= Problem statement =
Write the listing below out again in full, dropping its pictures.

= Collected material =
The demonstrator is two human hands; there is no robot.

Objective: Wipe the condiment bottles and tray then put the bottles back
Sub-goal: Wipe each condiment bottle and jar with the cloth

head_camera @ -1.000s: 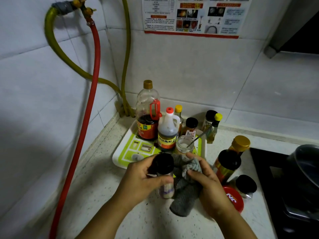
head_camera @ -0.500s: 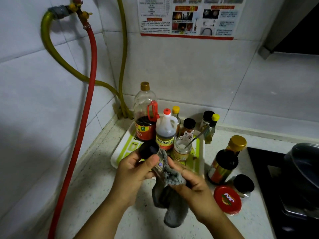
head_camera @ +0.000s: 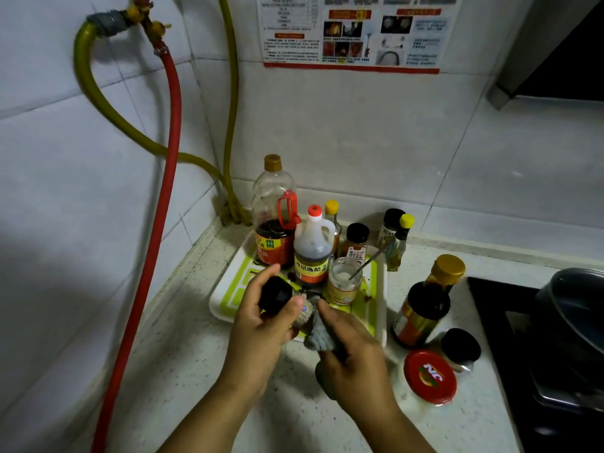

= Result of this exercise =
The demonstrator is two human hands; there is no robot.

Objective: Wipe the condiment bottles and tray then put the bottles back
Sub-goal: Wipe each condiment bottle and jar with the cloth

head_camera @ -1.000s: 
head_camera @ -0.500s: 
head_camera @ +0.000s: 

This output requires nothing further.